Not long after this had happened, I received from Dr. Deming a shipment of about twenty varieties of hickory scions. While I was preparing this material for grafting, I noticed that each variety could be readily distinguished by its appearance in general and, specifically, by differences in its leaf scars. I also noticed markings on the bark, particularly the stomata, which differed with each variety. Color and stripes added further differentiation. Although I also found variations in the size and shape of the buds, I later discovered that these do not always remain constant within a variety, but depend somewhat on each season's growth. For instance, a second growth sometimes develops during a favorable season with a large number of lateral buds growing out of it like spines.
It seemed to me that if scions could be maintained in an approximately fresh state, they would furnish a key by which any variety of graft could be determined as easily as it could by its nuts. I therefore set myself to preserve scionwood in its fresh state. First, I cut five-inch pieces of plump, healthy wood, each piece having a terminal bud. I placed these buds downward in large test tubes which I then filled with pure, strained honey. Such models did very well for a time, but after about a year, the honey crystallized and of course the scions were no longer visible. I emptied the tubes and washed them, cleaned the scions in warm water, replaced them and refilled the tubes with pure glycerine.
I submerged a thin, zinc tag, stencilled with the varietal name and bent to conform with the contour of the tube, inside of each one as a name plate which could not easily be lost or removed. I also labeled each cork with the name of the variety enclosed so that any one of them could be located when looking down at a nest of tubes in a vertical position.

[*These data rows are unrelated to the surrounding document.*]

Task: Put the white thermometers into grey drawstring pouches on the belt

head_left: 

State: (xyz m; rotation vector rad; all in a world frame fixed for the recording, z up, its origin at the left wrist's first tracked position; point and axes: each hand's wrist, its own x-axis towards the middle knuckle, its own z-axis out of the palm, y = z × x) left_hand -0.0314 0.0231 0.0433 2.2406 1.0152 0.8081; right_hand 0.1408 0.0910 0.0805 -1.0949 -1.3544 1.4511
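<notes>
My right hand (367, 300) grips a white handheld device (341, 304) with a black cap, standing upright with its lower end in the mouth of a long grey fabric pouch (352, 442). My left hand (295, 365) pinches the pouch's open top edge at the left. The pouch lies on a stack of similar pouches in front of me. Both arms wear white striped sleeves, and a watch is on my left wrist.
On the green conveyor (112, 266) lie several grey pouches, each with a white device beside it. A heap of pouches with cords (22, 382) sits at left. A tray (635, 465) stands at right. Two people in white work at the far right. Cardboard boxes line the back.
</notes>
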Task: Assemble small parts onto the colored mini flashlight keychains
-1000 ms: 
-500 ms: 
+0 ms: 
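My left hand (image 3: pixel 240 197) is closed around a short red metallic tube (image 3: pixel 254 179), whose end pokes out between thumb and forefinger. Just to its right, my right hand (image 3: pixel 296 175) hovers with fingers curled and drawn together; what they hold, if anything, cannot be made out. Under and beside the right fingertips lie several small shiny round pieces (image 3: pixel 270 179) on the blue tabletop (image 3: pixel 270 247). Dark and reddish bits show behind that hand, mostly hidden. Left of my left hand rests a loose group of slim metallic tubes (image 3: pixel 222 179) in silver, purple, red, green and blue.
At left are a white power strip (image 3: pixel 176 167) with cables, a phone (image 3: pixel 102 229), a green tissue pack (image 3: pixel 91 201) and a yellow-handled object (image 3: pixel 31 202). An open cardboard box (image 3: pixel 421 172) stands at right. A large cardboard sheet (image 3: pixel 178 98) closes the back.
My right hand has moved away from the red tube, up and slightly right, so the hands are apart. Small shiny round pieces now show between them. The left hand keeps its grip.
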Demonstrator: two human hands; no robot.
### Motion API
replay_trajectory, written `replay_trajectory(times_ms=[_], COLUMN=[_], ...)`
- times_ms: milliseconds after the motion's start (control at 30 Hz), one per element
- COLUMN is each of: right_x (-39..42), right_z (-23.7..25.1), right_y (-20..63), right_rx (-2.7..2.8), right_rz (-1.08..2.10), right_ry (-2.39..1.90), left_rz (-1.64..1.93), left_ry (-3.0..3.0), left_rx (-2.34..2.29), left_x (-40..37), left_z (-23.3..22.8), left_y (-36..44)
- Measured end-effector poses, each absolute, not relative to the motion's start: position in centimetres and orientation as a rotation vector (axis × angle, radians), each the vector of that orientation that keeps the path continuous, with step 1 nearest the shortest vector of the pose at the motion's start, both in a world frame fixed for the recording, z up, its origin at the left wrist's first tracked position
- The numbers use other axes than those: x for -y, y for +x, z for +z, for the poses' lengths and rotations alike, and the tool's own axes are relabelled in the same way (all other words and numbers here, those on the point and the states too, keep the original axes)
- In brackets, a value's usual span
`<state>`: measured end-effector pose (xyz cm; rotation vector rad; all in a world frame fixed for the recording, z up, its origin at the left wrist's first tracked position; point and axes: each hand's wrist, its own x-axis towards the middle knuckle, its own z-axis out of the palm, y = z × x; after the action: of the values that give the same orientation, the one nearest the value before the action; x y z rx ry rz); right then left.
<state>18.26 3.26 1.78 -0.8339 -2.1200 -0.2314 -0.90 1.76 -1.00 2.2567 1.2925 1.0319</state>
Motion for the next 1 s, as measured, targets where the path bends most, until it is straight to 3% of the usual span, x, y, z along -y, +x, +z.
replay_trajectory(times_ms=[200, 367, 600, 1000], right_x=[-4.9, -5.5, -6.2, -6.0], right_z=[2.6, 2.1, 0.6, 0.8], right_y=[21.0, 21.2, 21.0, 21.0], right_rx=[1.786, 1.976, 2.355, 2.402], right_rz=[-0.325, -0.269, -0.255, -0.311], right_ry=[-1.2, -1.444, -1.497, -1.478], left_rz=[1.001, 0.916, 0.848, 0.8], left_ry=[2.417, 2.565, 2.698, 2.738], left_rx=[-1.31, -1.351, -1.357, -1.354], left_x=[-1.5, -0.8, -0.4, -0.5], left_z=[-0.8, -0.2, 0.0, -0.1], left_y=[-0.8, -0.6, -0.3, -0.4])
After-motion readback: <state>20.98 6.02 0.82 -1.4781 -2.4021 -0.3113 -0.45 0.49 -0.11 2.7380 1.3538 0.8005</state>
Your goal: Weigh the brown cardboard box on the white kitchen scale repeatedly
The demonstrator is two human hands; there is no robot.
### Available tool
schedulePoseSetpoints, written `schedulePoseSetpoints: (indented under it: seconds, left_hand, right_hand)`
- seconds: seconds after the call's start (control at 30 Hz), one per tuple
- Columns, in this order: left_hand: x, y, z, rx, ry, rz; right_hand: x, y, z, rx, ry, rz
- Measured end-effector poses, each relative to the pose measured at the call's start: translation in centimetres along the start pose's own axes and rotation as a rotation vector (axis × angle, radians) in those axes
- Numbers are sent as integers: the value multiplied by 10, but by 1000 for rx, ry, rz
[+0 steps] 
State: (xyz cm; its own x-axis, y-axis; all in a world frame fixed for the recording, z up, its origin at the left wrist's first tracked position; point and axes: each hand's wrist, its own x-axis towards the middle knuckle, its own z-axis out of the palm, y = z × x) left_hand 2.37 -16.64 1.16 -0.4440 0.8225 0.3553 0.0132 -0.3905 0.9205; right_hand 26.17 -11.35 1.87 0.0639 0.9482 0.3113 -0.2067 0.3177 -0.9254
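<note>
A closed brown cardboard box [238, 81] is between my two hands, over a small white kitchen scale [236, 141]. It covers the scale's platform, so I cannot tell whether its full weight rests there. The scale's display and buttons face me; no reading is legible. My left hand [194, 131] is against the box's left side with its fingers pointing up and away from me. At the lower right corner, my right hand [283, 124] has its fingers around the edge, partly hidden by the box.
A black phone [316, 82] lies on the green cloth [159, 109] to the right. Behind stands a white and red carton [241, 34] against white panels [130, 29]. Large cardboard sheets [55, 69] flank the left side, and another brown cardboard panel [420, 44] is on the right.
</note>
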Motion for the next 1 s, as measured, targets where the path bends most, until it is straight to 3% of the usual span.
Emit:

In order to display these preserved specimens at ill.u.s.trated lectures, I had a rack made of redwood, of a size to hold twenty tubes. The tubes could easily be taken from the rack for closer observation by members of an audience. I find this to be an interesting adjunct to various nut culture exhibits I make in trying to promote nut culture education.
Since I was able to identify my unlabeled, hickory grafts by means of this catalogue of submerged scions, I consider it of great practical worth. At the present time, I have about 50 hickory specimens, a good catalogue, although not a complete one. I see no reason why the same thing could not be done with black walnut or any other kind of nut scions.